LOS ANGELES (Reuters) - A federal judge on Monday ruled that a small business contracted to deliver packages for FedEx on the California-Oregon border must arbitrate with FedEx over claims it made against the company of racketeering and other alleged legal violations.

In granting FedEx Ground's motion to compel arbitration, Judge Sallie Kim wrote that PYNQ failed to show it would be unconscionable to require arbitration. Most legal disputes between FedEx Ground and its contractors are resolved outside the courtroom.

FedEx has vowed to "vigorously defend the lawsuit" and has asked the court to dismiss the case.

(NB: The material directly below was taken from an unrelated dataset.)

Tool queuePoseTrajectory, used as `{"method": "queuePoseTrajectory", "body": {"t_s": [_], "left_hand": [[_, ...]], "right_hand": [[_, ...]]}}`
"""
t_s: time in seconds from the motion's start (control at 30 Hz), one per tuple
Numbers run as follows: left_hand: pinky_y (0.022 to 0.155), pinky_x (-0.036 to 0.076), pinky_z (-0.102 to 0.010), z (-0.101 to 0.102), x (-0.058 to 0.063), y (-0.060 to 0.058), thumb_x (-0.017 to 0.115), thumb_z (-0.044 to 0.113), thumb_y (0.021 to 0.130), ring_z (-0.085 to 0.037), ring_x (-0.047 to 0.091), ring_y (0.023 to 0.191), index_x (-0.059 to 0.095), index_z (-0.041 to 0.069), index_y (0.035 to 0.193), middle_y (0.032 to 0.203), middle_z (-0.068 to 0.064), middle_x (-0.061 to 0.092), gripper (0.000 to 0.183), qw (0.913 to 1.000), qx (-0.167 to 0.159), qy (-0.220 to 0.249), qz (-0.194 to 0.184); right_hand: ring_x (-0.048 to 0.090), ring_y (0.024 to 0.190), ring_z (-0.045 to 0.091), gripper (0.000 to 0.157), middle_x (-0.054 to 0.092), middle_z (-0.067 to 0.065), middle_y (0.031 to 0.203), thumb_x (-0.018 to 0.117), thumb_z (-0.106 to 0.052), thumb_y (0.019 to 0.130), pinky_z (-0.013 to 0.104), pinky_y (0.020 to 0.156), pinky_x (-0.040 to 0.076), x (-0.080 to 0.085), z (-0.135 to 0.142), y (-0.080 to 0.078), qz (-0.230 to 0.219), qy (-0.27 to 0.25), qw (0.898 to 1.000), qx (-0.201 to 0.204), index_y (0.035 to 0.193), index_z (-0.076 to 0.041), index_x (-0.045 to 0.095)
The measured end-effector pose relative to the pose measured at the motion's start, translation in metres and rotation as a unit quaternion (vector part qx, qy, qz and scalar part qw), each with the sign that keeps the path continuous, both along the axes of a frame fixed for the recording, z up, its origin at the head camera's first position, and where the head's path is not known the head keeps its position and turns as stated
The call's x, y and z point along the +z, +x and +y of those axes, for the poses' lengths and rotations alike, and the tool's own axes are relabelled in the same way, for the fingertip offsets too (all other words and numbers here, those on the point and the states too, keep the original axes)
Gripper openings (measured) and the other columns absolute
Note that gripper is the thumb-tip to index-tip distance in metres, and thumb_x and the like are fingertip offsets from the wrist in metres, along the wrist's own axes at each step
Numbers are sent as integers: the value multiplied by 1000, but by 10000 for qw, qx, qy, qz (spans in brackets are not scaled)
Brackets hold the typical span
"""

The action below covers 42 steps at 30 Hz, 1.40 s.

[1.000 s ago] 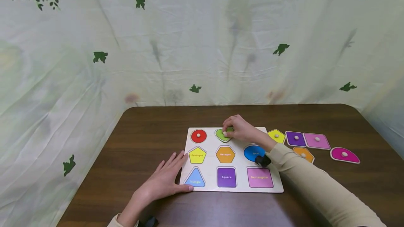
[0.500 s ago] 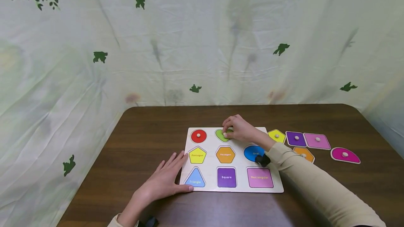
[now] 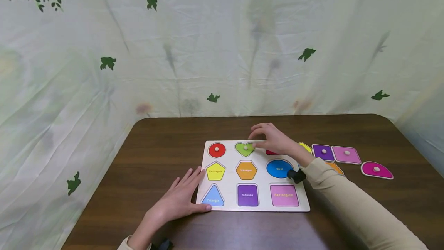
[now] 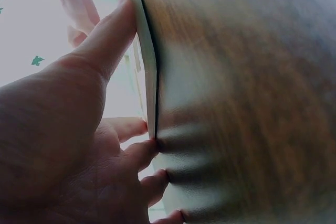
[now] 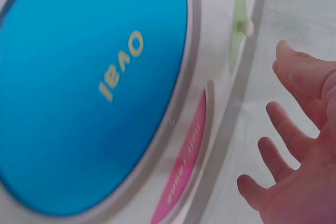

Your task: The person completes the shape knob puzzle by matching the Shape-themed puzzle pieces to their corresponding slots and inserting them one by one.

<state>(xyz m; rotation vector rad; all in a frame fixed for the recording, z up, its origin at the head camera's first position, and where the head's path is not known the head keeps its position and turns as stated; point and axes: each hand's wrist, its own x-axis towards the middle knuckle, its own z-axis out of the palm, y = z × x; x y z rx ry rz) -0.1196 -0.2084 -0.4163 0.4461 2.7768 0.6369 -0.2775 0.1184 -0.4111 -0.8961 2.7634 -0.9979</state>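
Note:
A white shape puzzle board (image 3: 229, 196) lies on the table with printed, labelled recesses. In its top row a red circle piece (image 3: 217, 150) and a green heart piece (image 3: 244, 150), each with a small knob, sit in place. My right hand (image 3: 274, 139) hovers just right of the heart, fingers loosely bent and apart from the knob. The right wrist view shows this hand (image 5: 299, 135) holding nothing, beside the blue oval recess (image 5: 94, 77). At the board's left edge my left hand (image 3: 178, 196) rests with fingers spread, the thumb on the lower left corner.
To the board's right lie loose knobbed pieces: a purple square (image 3: 324, 152), a pink rectangle (image 3: 346, 154), a magenta half round (image 3: 377, 170), and a yellow piece (image 3: 305, 147) and orange piece (image 3: 335, 168) partly behind the right arm. A pale patterned curtain (image 3: 222, 49) hangs behind the table.
My right hand has let go of the green heart's knob and moved slightly up and to the right. The heart now shows fully in its recess. The left hand stays put.

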Motion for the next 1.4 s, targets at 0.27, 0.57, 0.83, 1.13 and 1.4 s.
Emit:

PYNQ Logistics Services sued FedEx Ground on Nov. 14 in federal court in Northern California, alleging that it engages in a systemic pattern of illegal and wrongful business practices that violate U.S. anti-racketeering law.

PYNQ asked the court to determine that its relationship with FedEx Ground is that of an employee rather than a contractor, and reserved the right to pursue the case as a class action.

The case appeared to be the first where a former FedEx Ground contractor has sued the global delivery giant under the U.S. Racketeer Influenced and Corrupt Organizations Act (RICO), PYNQ's attorney told Reuters.

If the court had determined that FedEx Ground's roughly 6,000 contractors are employees, it could have driven up its labor costs and threatened the delivery giant's ongoing efforts to slash costs.